YOUR CHOICE OF TARGET 

This could be anything you want to mush a picture of  (family, kids, friends, dogs, cats, bird, creek/river, close-up ,trees,flowers   ) just about anything  

But remember the rules only ONE pic to post and must be takin during this week  


Just have fun with it and lets see what we get


----------



## Crickett (May 31, 2011)

Our latest addition! My daughter has been asking for one of these for 2 years & we decided this weekend that she is old enough to have one. I will get a photo of her w/ it later & post it up. Right now we are still letting it adjust to it's new surroundings. Hope y'all like him!


----------



## LOVEMYLABXS (May 31, 2011)

Crickett said:


> Our latest addition! My daughter has been asking for one of these for 2 years & we decided this weekend that she is old enough to have one. I will get a photo of her w/ it later & post it up. Right now we are still letting it adjust to it's new surroundings. Hope y'all like him!


 

Wait a minute Crickett you hate spiders but a big ole snake don't bother you  Great shot of your new pet  maybe with a big ole snake like that you won't have to worry about spiders


----------



## Crickett (May 31, 2011)

LOVEMYLABXS said:


> Wait a minute Crickett you hate spiders but a big ole snake don't bother you  Great shot of your new pet  maybe with a big ole snake like that you won't have to worry about spiders



He's just a baby so he's not real big..........yet! I'm not scared of the non-venomous snakes! I like most reptiles but arachnids totally creep me out!


----------



## marknga (Jun 1, 2011)

The lovely and talented Miss Grace Potter of Grace Potter and the Nocturnals came to Macon this past Monday. Couldn't think of a better way to cap off Memorial Day weekend than a fantastic show at the Cox Capitol Theater in downtown Macon.


----------



## wvdawg (Jun 2, 2011)

*Blooms are starting to pop!*

Bonus bug too!


----------



## carver (Jun 2, 2011)

*Thought this*

Moth had some cool camo.


----------



## HALOJmpr (Jun 2, 2011)

Nice shots everyone ... that looks like a "copperhead" moth


----------



## cornpile (Jun 3, 2011)

carver said:


> Moth had some cool camo.



Looks like MossyOak Breakup,neat shot Carver.


----------



## cornpile (Jun 3, 2011)

*Lets ride,Poppaw*


----------



## LOVEMYLABXS (Jun 4, 2011)

I'd set aside a couple of possible shots for this weeks CHALLENGE but was hoping for a break in the gray rainy weather we've been having. Well yesterday it finally cleared up and Rebecca and I decided to take a drive.

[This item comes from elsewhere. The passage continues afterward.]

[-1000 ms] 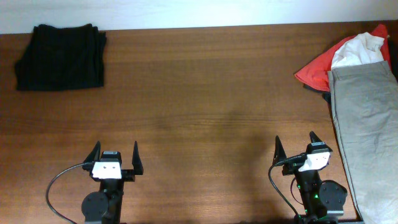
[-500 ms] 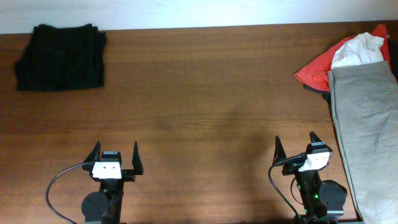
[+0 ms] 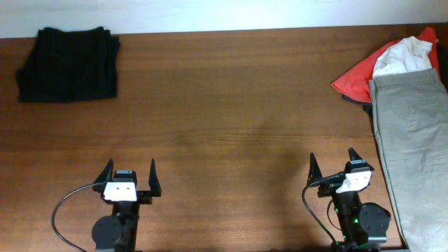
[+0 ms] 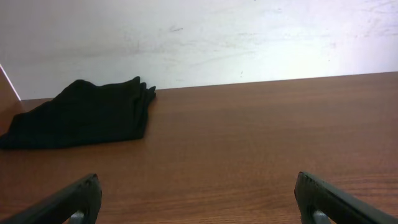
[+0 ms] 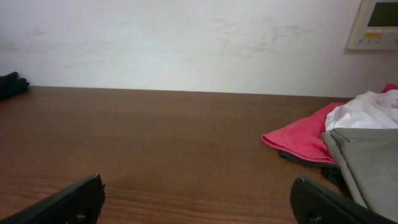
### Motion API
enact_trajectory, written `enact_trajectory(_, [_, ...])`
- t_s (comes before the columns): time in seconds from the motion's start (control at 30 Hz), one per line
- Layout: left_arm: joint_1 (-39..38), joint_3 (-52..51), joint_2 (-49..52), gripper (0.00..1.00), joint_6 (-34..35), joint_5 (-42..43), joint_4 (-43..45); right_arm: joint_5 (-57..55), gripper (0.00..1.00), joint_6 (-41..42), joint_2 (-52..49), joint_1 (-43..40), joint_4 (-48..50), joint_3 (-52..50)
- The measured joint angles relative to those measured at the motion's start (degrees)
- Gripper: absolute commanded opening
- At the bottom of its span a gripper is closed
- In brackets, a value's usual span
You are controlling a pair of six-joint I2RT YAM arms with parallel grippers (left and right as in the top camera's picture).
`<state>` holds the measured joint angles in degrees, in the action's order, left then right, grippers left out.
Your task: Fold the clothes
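The khaki-beige trousers (image 3: 413, 147) lie flat along the table's right edge, running from the back right toward the front; part of them shows in the right wrist view (image 5: 373, 158) at far right. My left gripper (image 3: 130, 173) is open and empty at the front left, far from the trousers. Its fingertips frame bare wood in the left wrist view (image 4: 199, 199). My right gripper (image 3: 333, 163) is open and empty at the front right, just left of the trousers; in its own view (image 5: 199, 199) its jaws frame bare wood.
A folded black garment (image 3: 68, 63) lies at the back left, also seen in the left wrist view (image 4: 81, 115). A red cloth (image 3: 355, 75) and a white T-shirt (image 3: 400, 56) lie under the trousers' top end at the back right. A white wall (image 5: 186, 43) backs the wooden table (image 3: 224, 105).
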<state>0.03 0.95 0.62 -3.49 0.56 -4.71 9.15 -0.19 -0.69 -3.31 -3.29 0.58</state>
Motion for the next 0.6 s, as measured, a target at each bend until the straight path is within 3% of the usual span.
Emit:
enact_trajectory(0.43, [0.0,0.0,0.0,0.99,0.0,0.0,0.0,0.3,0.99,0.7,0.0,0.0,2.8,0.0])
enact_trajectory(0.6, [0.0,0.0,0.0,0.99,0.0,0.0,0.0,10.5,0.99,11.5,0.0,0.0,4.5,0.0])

We had all 3 cameras and took a bunch of shots and we'll post some of them later but I got this one of an ole water tank and knew right away I had a shot I really liked for the CHALLENGE  
 Thanks to Rips tips I shot this one in Manual mode 
Nikon D50
Sigma 70/300 lens
F5.6
1/2000


----------



## carver (Jun 4, 2011)

Fine shots everyone,I Like'um


----------



## kc6bsm (Jun 5, 2011)

*A man and his best friends.*

This is one that I took when Mike and I went on that drive.


----------



## LOVEMYLABXS (Jun 5, 2011)

To bad she couldn't crop that ole guy out and just couldn't leave those two good lookin dawgs   We sure had a good time and she was so impressed with how Chase had GROWN UP and don't need to hang with mom and dad  or even stay right around Macey. The boy just wants to get out and hunt now adays  

Neat pic sweety


----------



## wvdawg (Jun 5, 2011)

Great shots ya'll.


----------



## Niner (Jun 5, 2011)

West GA Cacti

.


----------



## Browtine (Jun 6, 2011)

Thanks Mike! Been offline for several reasons. This time can't blame it on not having internet service though. Just had some stuff going on and in all honesty with everything on my mind I totally forgot to post the thread!  Just thought about it tonight... 

Anyway, thanks again for picking up the torch!


----------